Gamification +Charity=?

LEUNG ON TING
The Public Ear
Published in
4 min readOct 14, 2019

“Gamification refers to a game design element and game mechanics in a non-gaming field” Huotari. K.& Hamari .J.(2012)

The rise of Alipay is in just a few years, allowing payment methods from offline to online. According to Alibaba’s 2018 financial year results, Alipay users reached 870 million, which is the number one mobile payment service organization all over the world. Alipay’s success not only brings the company a lot of dividends but a more social responsibility. In August 2016, Alipay launched the Ant Forest, which mainly implemented the gamification of the charity campaign. Users can plant a virtual tree in Alipay, and continuously generate “green energy” through carbon saving behaviours such as walking, using shared bikes and paying the fee online. When you water enough “green energy,” and the virtual tree will become a tree of entities. “Research Report on the Public Low-Carbon Lifestyle in the Background of Internet Platform (2019)” showed that until this August, the Ant Forest has accumulated 500 million users to reduce emissions by 7.92 million tons and planted 122 million real trees on the earth. The data showed that the effect of Ant Forest is very significant. But how did tedious charity become so related to gamification? And in what ways does gamification changed our lives.

First of all, the Ant Forest meets the altruistic psychology needs of the public. Everyone has the dream to become a hero and change the world. The Ant Forest provides a low threshold and an exciting way to achieve everyone’s heroic dreams. Nowadays, people are addicted to the virtual world to get the happiness that reality can’t reach. The Ant Forest was starting from the virtual world to change reality and get a more real sense of achievement. As indicated in the above figure, Alipay gave Ant Forest a meaning of eco-friendly. Whether it is low-carbon behaviour or planting trees, it contributes to the optimization of the ecological environment.

This tree is for the first time in more than 20 years of life, there is a first thing that I have given the right to live.”- one of the Ant Forest user’s online message.

Gamification 8 core concepts Octalysis Chou&Yu-kai(2015)

Secondly, Ant Forest provides social interactivity. Ten years ago, there was a top-rated farm management simulation game on Facebook — Happy Farm. There were 23 million daily active users in its heyday. Ant forests also borrow from Happy Farm; there are leaderboards, team and individual challenges, ability to steal “green energy”, and so on. These functions make Ant Forest more entertaining to the process of planting virtual trees. The leaderboard is an effective incentive mechanism. It is because rankings reflect the extent to which everyone contributes to the charity project, everyone will compete for rankings. The leaderboards are one of game design elements that visually show the player’s progress and achievements.
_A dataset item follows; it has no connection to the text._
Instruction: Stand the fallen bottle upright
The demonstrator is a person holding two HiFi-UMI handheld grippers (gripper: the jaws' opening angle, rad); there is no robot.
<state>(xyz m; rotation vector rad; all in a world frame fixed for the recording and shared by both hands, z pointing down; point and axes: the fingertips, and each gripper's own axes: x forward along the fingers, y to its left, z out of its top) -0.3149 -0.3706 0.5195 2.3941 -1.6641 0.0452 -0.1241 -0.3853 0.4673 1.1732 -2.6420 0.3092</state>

ACTION: The user knows that he wants to collect “Green Energy” to plant trees. This is the task that the game gives the user.
FEEDBACK: When the task is completed, the user is eager to get feedback. The achievement system is one of the feedback of Ant Forest.
MOTIVATION: Finally, if this feedback is good, the player will naturally want more, so he can return to ACTION to start a new round.

In the logic of Ant Forest, users pay for Low-Carbon behavior and reap real public welfare behavior (planting trees). Alipay’s use of gamification has changed the way people think about the general welfare. Donation is not the only way to contribute to society. Internet and social media diversify public welfare participation. Attention is such valuable in our Media landscape today. How about the use that attention transforms into action. Similarly, the “Ant Forest” is not a public fundraiser, but an active force. Let people connect with Ant Forest and use technology to solve social problems.